= Vámos matroid =

Matroid with no linear representation

The Vámos matroid; the shaded parallelograms depict its five circuits of size four

In mathematics, the Vámos matroid or Vámos cube is a matroid over a set of eight elements that cannot be represented as a matrix over any field. It is named after English mathematician Peter Vámos, who first described it in an unpublished manuscript in 1968.

==Definition==
The Vámos matroid has eight elements, which may be thought of as the eight vertices of a cube or cuboid. The matroid has rank 4: all sets of three or fewer elements are independent, and 65 of the 70 possible sets of four elements are also independent. The five exceptions are four-element circuits in the matroid. Four of these five circuits are formed by faces of the cuboid (omitting two opposite faces). The fifth circuit connects two opposite edges of the cuboid, each of which is shared by two of the chosen four faces.
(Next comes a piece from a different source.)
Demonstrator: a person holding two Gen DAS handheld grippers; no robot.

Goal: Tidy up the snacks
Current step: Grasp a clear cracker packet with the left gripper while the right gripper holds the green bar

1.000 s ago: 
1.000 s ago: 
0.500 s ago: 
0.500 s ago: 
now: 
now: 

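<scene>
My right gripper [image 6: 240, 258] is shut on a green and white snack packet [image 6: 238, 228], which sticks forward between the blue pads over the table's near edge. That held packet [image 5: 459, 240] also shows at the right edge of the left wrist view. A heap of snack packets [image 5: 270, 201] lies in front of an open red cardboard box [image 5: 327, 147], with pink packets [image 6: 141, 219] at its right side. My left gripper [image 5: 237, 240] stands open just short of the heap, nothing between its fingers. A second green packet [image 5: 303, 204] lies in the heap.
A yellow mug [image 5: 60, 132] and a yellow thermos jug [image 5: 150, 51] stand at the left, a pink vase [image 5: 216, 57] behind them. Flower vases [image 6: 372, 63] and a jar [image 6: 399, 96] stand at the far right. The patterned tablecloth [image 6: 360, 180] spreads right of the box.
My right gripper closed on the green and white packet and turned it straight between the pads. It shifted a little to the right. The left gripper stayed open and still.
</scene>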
Another way of describing the same structure is that it has two elements for each vertex of the diamond graph, and a four-element circuit for each edge of the diamond graph.

==Properties==
- The Vámos matroid is a paving matroid, meaning that all of its circuits have size at least equal to its rank.
- The Vámos matroid is isomorphic to its dual matroid, but it is not identically self-dual (the isomorphism requires a nontrivial permutation of the matroid elements).
- The Vámos matroid cannot be represented over any field. That is, it is not possible to find a vector space, and a system of eight vectors within that space, such that the matroid of linear independence of these vectors is isomorphic to the Vámos matroid. Indeed, it is one of the smallest non-representable matroids, and served as a counterexample to a conjecture of Ingleton that the matroids on eight or fewer elements were all representable.
- The Vámos matroid is a forbidden minor for the matroids representable over a field $F$, whenever $F$ has five or more elements. However, it is not possible to test in polynomial time whether it is a minor of a given matroid $M$, given access to $M$ through an independence oracle.
- The Vámos matroid is not algebraic. That is, there do not exist a field extension $L/K$ and a set of eight elements of $L$, such that the transcendence degree of sets of these eight elements equals the rank function of the matroid.
- The Vámos matroid is not a secret-sharing matroid. Secret-sharing matroids describe "ideal" secret sharing schemes in which any coalition of users who can gain any information about a secret key can learn the whole key (these coalitions are the dependent sets of the matroid), and in which the shared information contains no more information than is needed to represent the key. These matroids also have applications in coding theory.
- The Vámos matroid has no adjoint. This means that the dual lattice of the geometric lattice of the Vámos matroid cannot be order-embedded into another geometric lattice of the same rank.
- The Vámos matroid can be oriented. In oriented matroids, a form of the Hahn–Banach theorem follows from a certain intersection property of the flats of the matroid; the Vámos matroid provides an example of a matroid in which the intersection property is not true, but the Hahn–Banach theorem nevertheless holds.